Rents for 1-storey houses in 1Q showed a slight increase from a year ago, but generally rents remained stable, with no q-o-q change.

For 2-storey terraced houses, prices in Bandar Sri Damansara’s SD10 area surged 41.03% from a year ago — the highest growth recorded among the sampled properties. The average 1Q price for a house in the area was RM550,000 compared with RM390,000 last year.

The values of 2-storey terraced houses in Bandar Utama’s BU12 also recorded a steep rise of 33.93% from a year ago. The average price of the property type in this area was RM750,000 compared with RM560,000 the previous year.

Soo says a possible reason this area still garners interest is the low number of property launches generally, making the secondary market more attractive. Moreover, Bandar Utama products are in demand.
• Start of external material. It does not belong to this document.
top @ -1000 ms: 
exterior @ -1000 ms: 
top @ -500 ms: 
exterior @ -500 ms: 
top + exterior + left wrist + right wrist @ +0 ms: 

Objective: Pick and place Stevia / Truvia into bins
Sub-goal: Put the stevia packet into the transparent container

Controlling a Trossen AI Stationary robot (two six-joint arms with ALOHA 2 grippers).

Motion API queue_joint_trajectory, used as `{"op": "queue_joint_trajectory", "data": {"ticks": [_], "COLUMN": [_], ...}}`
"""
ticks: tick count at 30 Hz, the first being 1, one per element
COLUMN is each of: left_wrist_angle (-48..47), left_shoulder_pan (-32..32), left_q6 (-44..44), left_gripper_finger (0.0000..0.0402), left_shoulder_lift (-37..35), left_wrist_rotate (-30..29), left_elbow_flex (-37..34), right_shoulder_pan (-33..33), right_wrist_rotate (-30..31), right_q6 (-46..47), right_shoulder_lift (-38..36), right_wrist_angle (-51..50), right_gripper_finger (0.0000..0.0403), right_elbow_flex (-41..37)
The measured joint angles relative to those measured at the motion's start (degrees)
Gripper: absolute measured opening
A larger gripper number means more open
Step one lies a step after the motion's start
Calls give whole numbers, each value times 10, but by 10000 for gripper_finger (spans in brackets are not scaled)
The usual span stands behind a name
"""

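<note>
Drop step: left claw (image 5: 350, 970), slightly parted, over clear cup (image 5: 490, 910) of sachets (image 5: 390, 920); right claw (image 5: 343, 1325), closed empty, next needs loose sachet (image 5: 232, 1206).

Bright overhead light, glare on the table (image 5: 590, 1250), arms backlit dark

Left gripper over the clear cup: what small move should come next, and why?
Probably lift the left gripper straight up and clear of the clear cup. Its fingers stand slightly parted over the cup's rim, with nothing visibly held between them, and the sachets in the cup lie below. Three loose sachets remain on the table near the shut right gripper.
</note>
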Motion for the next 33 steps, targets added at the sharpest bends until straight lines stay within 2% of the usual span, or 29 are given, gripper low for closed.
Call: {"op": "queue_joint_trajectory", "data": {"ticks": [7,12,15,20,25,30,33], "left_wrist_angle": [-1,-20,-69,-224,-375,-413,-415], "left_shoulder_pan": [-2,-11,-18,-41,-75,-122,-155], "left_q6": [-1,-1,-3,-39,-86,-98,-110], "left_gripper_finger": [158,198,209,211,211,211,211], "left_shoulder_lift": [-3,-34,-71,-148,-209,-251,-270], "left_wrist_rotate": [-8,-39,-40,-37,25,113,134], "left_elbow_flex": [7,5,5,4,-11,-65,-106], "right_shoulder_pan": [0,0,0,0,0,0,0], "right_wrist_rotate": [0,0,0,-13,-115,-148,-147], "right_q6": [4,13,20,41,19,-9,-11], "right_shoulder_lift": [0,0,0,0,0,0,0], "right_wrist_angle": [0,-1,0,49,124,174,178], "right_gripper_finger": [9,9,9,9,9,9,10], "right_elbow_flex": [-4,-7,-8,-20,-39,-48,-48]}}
Several areas maintained their values in 1Q, such as TTDI’s Jalan Athinahapan and Jalan Datuk Sulaiman; Bandar Utama’s BU1;  Bangsar Baru; USJ4 and 6; and Puchong Jaya. Bandar Sri Damansara’s SD7 showed 10% average growth to RM550,000 from RM500,000 the previous quarter.

Rents for 2-storey terraced houses, both y-o-y and q-o-q, have been stable.

In the high-rise residence sector, Bangsar’s Tivoli Villa recorded the highest annual price growth of 23.81% followed by another mature condo estate, TTDI’s Villa Flora, at 21.79%. The average price in Tivoli Villa was RM390,000 compared with RM315,000 a year ago while in Villa Flora, the average price was RM475,000 compared with RM390,000 the previous year.

Q-o-q, Bandar Sri Damansara’s Menara Damansara showed a 9.09% rise in prices to RM180,000 from RM165,000 the previous quarter, ahead of all other high-rises. The high-rises that did not show any growth are TTDI’s The Residence and The Plaza; Mont’Kiara’s Lanai Kiara; USJ’s Goodyear Court; Bangsar’s Cascadium; Sri Hartamas’ Plaza Damas (Mayfair); and KLCC’s Stonor Park. Rents, both y-o-y and q-o-q, for all high-rises were stable.

Soo says the rental market, especially for high-rises, is still soft due to a lack of foreign expatriate tenants.